Dean Furlong, resigned just three days before a heresy hearing as the Church of Ireland Court of the General Synod was due to resume.
The Dean, 51, caused a storm last year when he published an article claiming that Jesus was "neither a mediator nor a saviour, neither super-human nor divine".
The comments led to the first heresy hearing of the Dublin-based Church of Ireland Court of the General Synod in more than 100 years.
It adjourned last month after just one day, allowing the Dean more time to prepare his case.
The County Meath-based churchman had vowed to fight an accusation, by the Bishop of Meath and Kildare Richard Clarke, that he had published beliefs contrary to the doctrines of the Church of Ireland.

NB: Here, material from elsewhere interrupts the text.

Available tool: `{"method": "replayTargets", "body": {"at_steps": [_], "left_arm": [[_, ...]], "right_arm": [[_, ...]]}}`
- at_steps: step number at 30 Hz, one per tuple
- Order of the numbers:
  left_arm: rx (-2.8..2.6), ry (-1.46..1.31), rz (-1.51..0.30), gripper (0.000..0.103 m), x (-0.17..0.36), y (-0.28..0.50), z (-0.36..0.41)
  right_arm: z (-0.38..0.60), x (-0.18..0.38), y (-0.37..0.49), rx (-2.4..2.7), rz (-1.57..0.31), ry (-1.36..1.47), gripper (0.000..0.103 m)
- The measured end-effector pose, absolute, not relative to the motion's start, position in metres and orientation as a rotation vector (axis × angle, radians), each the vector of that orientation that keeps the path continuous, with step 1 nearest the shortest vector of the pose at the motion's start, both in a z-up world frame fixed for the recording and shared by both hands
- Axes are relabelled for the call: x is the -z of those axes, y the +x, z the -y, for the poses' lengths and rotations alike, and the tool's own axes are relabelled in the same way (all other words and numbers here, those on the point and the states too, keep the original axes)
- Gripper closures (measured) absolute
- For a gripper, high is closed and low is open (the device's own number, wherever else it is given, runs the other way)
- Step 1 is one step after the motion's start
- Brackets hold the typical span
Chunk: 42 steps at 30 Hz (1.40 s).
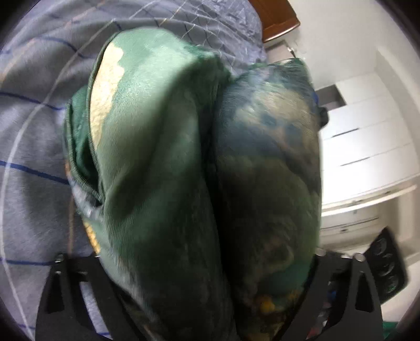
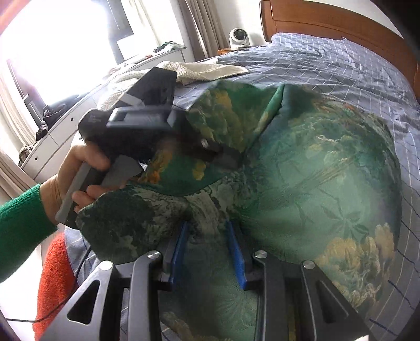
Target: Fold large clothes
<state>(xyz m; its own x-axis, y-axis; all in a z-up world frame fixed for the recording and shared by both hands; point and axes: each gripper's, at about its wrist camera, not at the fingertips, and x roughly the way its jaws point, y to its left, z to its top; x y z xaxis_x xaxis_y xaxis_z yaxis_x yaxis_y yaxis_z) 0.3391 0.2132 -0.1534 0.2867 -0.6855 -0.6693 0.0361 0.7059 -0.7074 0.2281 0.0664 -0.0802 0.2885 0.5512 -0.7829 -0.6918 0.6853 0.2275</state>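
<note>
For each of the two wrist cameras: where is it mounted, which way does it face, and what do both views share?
Left wrist: on the left tool, looking down its fingers; bunched green patterned garment fills the view, checked bedsheet behind.
Right wrist: on the right tool, facing across the bed to the headboard; blue pads pinch the garment; a hand in a green sleeve carries the left tool.
Shared: garment, bedsheet.

Left hand, green sleeve on the wrist, grips the left gripper handle; its tip is buried in green patterned garment, jaws wide with bunched cloth filling them. Right gripper angled down, blue pads pinching a fold.
</note>
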Motion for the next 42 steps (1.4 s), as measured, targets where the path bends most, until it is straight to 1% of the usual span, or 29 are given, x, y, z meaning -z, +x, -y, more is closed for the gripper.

But the Church said in a statement tonight: "The Dean of Clonmacnoise, the Very Reverend Andrew Furlong announces that he has resigned with effect from today as the Dean of Clonmacnoise and the rector of Trim and Athboy.
"In the light of this resignation the Bishop of Meath and Kildare, the Most Reverend Richard Clarke, has withdrawn the petition which he presented to the Court of the General Synod of the Church of Ireland."
Dean Furlong wrote in an article entitled A Faith Fundamentally Flawed: "With the deepest respect for others and their beliefs, to my mind, Jesus, and John the Baptist also, were mistaken and misguided 'end-time' prophets.
"Jesus was neither a mediator nor a saviour, neither super-human nor divine; we need to leave him to his place in history and move on."
After his comments, backed up by media interviews in which the Dean said he had held his views for 30 years, he had his episcopal authority withdrawn.
Last month he declined an invitation from Bishop Clarke to resign, prompting the hearing of the Court of the General Synod.
The court is the supreme and final court of the Church which sits with three House of Bishops judges and four lay-judges, under the chairmanship of Church of Ireland Primate, Archbishop Robin Eames.